=== EXERCISE AIM ===
Repeat the data that follows verbatim. Images are not part of the copy.
_ _ _ _ _ _ _
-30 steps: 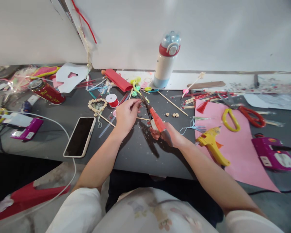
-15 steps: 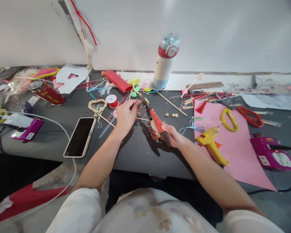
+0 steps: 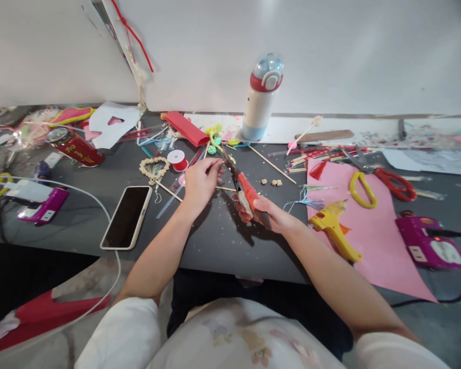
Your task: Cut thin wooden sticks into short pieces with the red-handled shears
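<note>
Right hand (image 3: 269, 213) shifted, thumb (image 3: 262, 204) over orange-handled tool (image 3: 247, 187).

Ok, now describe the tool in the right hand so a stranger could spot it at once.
At the back of the dark table, find the tall white bottle, then come nearer to the right hand. The tool there has an orange-red grip and a dark end pointing toward the table's far side. Unlike the yellow glue gun nearby, it is held.

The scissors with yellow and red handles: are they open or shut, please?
The scissors are open: yellow handle and red handle stand apart.
</note>
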`<state>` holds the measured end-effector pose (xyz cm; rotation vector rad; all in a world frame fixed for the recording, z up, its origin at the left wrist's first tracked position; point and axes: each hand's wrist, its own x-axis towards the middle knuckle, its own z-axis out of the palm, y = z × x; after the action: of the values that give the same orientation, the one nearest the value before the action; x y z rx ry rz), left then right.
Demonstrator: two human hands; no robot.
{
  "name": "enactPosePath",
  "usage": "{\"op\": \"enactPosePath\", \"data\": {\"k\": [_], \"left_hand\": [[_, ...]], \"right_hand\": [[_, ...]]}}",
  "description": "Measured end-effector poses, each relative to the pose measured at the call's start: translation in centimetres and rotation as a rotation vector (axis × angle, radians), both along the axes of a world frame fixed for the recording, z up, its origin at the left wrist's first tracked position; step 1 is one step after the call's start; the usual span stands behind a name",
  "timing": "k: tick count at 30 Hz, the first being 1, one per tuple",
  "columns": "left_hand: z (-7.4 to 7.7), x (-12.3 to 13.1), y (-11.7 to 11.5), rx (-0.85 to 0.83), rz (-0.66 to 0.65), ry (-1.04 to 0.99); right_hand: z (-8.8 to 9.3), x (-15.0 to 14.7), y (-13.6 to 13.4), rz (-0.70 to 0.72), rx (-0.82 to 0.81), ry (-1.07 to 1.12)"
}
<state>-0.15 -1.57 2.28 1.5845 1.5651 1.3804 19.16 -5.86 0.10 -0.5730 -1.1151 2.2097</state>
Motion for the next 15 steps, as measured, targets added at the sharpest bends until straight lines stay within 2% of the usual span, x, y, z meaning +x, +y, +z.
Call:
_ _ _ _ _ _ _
=== RESPONSE ===
-30 steps: 
-15 steps: 
+0 steps: 
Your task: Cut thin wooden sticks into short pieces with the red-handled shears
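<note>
Right hand (image 3: 269, 213) shifted, thumb (image 3: 262, 204) over orange-handled tool (image 3: 247, 187).

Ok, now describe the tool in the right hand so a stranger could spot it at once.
At the back of the dark table, find the tall white bottle, then come nearer to the right hand. The tool there has an orange-red grip and a dark end pointing toward the table's far side. Unlike the yellow glue gun nearby, it is held.

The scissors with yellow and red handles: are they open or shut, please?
The scissors are open: yellow handle and red handle stand apart.
</note>
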`<state>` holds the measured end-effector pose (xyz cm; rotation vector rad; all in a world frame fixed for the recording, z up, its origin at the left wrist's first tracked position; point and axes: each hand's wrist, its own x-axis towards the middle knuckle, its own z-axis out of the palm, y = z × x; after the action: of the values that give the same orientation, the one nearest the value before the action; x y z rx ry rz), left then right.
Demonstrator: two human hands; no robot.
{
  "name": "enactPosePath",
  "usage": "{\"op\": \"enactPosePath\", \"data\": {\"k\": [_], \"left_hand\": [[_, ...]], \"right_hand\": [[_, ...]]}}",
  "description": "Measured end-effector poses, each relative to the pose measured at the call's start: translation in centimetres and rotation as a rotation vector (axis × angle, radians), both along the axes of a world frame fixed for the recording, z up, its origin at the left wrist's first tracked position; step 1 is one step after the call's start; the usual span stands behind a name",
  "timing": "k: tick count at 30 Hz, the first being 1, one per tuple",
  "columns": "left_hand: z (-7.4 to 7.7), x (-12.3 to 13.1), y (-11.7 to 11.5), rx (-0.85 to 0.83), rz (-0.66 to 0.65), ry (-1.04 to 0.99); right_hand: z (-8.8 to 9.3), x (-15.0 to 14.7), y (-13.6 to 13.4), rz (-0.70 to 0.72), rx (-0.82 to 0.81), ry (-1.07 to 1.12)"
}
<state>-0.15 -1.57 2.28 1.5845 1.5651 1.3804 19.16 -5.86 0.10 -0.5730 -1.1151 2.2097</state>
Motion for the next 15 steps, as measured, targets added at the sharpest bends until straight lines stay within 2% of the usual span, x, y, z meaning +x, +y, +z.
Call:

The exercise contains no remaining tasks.